- _Work required_
Pick the lines holding the string "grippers" out of the records and copy them.

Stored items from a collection
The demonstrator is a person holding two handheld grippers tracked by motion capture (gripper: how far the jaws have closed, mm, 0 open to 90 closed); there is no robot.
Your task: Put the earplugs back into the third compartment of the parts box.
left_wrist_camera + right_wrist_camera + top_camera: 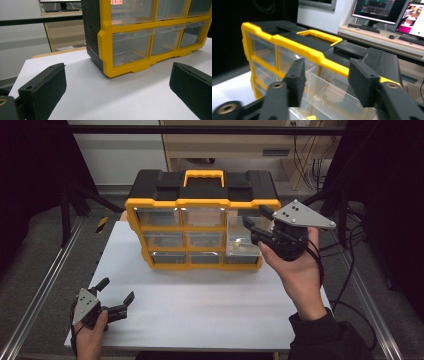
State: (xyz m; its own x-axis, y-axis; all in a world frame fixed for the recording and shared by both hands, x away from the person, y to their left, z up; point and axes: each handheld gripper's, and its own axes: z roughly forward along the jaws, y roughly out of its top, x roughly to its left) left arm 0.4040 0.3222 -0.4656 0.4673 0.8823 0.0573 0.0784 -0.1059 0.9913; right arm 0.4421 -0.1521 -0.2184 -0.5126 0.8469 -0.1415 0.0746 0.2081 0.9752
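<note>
A yellow and black organizer (200, 200) with clear drawers stands upright on the white table (200, 310). Its carry handle (203, 174) lies on top. In the right column a clear drawer (242, 239) sticks out toward me, and something small and yellow (239, 241) lies inside it. My right gripper (256, 218) hovers open just above that drawer. In the right gripper view the fingers (297, 77) frame the drawer (332, 97) with nothing between them. My left gripper (116, 290) rests open near the table's front left, well away from the organizer (140, 32).
Metal rails (45, 285) run along both sides of the table. A wooden desk with monitors (384, 10) stands behind the organizer. Cables hang at the right (350, 265). The white surface in front of the organizer is bare.
</note>
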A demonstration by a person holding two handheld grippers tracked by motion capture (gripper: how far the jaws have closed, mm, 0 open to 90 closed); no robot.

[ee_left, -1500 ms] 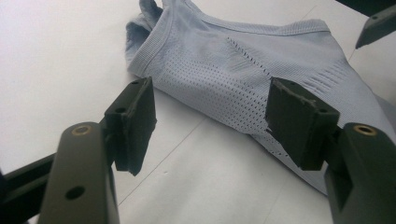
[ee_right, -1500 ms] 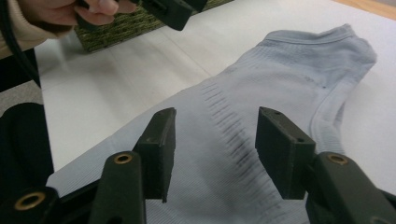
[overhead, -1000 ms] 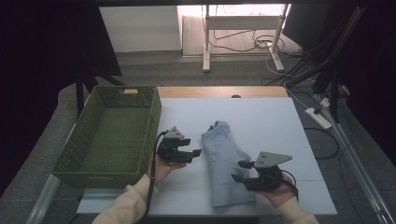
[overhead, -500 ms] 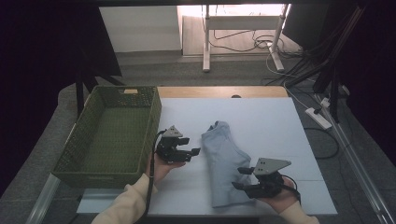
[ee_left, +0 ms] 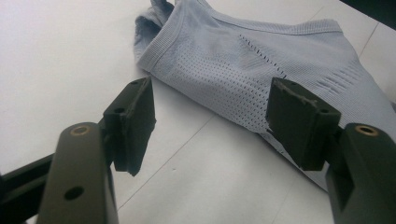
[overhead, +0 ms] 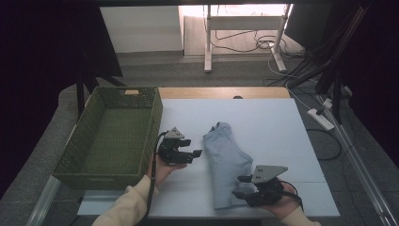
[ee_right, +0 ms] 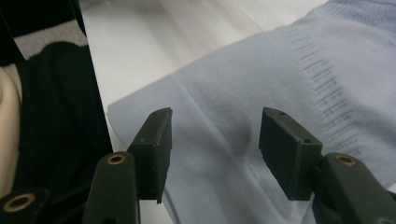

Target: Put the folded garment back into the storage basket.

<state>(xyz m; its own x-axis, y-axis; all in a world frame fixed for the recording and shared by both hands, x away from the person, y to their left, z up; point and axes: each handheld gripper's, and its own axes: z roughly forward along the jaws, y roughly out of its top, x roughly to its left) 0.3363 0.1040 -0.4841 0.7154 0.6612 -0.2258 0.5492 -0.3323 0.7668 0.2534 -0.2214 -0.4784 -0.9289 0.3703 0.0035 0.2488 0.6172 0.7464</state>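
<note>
On my left a green woven basket point(overhead: 110, 134) sits on the white counter point(overhead: 263, 120), its long side running away from me. A wooden strip point(overhead: 223, 92) edges the counter's far side. Beyond it stand white frame legs point(overhead: 207, 40) on grey floor, with tangled cables point(overhead: 256, 44). A white power strip point(overhead: 321, 119) lies off to my right.

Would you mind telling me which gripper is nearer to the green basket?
Left. The left gripper sits just beside the green basket's right wall, while the right gripper is farther off, at the light blue garment's near end.
</note>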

- _Expected answer_
The demonstrator is a person holding two handheld grippers tracked by motion capture (gripper: how far the jaws have closed, mm, 0 open to 90 closed); there is no robot.
A demonstration by a person holding two handheld grippers tracked by motion capture (gripper: how far the jaws have closed, mm, 0 open to 90 closed); no robot.

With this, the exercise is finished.